■ YOUR TASK:
Select from the records below every line that has the word "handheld" in it.

■ RECORDS TO USE:
=======

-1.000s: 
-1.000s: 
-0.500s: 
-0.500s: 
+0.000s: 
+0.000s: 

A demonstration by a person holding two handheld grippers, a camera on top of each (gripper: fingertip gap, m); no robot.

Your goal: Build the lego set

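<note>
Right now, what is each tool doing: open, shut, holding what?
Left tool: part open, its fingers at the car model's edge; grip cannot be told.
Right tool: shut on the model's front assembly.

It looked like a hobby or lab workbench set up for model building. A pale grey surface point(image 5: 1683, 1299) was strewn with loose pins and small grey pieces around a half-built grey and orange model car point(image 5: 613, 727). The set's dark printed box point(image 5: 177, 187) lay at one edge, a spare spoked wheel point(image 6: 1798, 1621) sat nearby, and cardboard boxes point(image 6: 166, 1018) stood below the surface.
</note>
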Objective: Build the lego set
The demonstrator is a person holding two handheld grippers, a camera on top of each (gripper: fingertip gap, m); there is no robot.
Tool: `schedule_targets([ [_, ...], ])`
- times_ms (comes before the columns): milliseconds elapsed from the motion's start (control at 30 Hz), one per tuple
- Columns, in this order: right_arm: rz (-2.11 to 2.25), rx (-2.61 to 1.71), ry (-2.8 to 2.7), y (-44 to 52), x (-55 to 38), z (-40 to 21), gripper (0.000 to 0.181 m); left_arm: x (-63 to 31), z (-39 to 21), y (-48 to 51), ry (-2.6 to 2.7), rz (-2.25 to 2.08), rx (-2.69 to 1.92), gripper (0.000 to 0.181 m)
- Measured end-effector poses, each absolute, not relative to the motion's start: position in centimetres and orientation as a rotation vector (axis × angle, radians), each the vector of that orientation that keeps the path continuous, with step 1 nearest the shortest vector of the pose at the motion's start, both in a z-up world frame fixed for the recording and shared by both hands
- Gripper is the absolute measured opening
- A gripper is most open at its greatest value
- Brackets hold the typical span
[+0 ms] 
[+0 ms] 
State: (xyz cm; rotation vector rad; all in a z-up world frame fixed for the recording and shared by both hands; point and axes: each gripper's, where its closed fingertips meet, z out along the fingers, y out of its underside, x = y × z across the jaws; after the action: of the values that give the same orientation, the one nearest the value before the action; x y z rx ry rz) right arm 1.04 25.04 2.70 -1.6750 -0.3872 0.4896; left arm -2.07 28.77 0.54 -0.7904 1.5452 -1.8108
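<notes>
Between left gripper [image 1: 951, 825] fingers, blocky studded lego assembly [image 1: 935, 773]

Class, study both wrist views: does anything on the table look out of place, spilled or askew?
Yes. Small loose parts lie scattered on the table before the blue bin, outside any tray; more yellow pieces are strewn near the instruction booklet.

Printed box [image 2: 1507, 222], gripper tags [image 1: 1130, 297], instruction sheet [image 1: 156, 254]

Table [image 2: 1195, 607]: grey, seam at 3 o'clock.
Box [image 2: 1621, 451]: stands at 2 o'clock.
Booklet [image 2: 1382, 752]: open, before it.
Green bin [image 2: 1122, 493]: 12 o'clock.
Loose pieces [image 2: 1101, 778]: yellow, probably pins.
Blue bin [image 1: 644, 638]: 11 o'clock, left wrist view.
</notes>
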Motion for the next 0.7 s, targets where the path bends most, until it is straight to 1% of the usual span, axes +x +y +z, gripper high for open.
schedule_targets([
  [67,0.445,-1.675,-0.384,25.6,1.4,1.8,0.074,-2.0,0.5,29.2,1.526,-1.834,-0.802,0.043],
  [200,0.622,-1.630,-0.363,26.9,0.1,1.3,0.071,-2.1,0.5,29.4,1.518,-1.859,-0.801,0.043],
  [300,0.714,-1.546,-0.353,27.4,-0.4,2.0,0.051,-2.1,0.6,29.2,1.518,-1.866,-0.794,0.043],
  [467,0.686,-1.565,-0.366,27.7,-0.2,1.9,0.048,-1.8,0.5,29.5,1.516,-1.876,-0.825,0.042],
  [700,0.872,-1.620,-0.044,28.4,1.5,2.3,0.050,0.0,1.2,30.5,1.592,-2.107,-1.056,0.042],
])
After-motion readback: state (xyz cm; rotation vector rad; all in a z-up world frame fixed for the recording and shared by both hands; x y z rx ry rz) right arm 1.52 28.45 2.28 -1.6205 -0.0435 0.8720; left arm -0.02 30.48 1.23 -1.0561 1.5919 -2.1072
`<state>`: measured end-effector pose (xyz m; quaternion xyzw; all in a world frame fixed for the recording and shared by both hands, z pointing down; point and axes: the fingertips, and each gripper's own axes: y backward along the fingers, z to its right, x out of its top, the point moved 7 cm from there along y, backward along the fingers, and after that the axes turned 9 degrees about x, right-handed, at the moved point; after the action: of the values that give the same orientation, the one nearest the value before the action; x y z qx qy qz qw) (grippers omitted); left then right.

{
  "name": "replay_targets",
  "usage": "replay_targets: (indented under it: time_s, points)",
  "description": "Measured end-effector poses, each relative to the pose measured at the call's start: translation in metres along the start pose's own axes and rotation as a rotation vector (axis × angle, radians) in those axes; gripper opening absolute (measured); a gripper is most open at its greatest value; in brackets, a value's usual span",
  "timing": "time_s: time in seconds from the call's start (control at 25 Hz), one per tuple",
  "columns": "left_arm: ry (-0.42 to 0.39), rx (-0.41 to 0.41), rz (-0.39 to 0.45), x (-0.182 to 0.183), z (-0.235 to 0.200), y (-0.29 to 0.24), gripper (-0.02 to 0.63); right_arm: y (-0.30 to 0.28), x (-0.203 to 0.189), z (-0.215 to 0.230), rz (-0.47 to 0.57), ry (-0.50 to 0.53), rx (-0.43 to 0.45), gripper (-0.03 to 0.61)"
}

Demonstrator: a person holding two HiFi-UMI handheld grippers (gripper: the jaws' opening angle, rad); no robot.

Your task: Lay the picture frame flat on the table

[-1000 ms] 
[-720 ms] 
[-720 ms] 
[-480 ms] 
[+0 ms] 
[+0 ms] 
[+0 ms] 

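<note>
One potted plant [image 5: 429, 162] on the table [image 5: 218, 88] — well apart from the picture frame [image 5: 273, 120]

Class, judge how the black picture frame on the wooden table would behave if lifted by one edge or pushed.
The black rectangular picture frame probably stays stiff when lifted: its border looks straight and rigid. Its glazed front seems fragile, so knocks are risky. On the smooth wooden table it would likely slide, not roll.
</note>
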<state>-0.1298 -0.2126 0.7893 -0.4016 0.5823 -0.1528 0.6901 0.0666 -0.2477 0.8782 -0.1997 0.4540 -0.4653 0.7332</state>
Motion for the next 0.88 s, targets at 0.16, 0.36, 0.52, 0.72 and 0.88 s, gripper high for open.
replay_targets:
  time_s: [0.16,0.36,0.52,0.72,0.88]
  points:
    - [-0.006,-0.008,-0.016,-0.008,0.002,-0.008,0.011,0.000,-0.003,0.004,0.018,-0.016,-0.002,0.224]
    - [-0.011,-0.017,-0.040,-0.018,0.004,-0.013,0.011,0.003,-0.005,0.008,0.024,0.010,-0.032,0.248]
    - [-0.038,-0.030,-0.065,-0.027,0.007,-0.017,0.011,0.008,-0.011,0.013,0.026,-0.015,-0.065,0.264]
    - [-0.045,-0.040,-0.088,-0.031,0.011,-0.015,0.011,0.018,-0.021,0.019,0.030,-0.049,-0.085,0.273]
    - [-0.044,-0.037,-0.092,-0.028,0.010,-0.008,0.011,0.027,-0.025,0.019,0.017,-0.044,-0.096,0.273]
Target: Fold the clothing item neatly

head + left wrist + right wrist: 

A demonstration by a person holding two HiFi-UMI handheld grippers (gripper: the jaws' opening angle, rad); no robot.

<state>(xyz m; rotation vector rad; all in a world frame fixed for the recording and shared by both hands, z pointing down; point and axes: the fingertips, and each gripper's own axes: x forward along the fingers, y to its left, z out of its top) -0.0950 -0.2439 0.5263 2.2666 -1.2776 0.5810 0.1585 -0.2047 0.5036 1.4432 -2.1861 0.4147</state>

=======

■ EXERCISE SOLUTION:
A demonstration by a person holding two handheld grippers, a camera on top of each (gripper: fingertip gap, m); no robot.
The demonstrator is a person holding two handheld grippers, a camera on top of each (gripper: fingertip gap, m); there is no robot.
Demonstrator: a person holding two HiFi-UMI handheld grippers (gripper: the jaws' opening angle, rad); no robot.
A demonstration by a person holding two HiFi-UMI handheld grippers (gripper: the jaws' opening angle, rad); no robot.

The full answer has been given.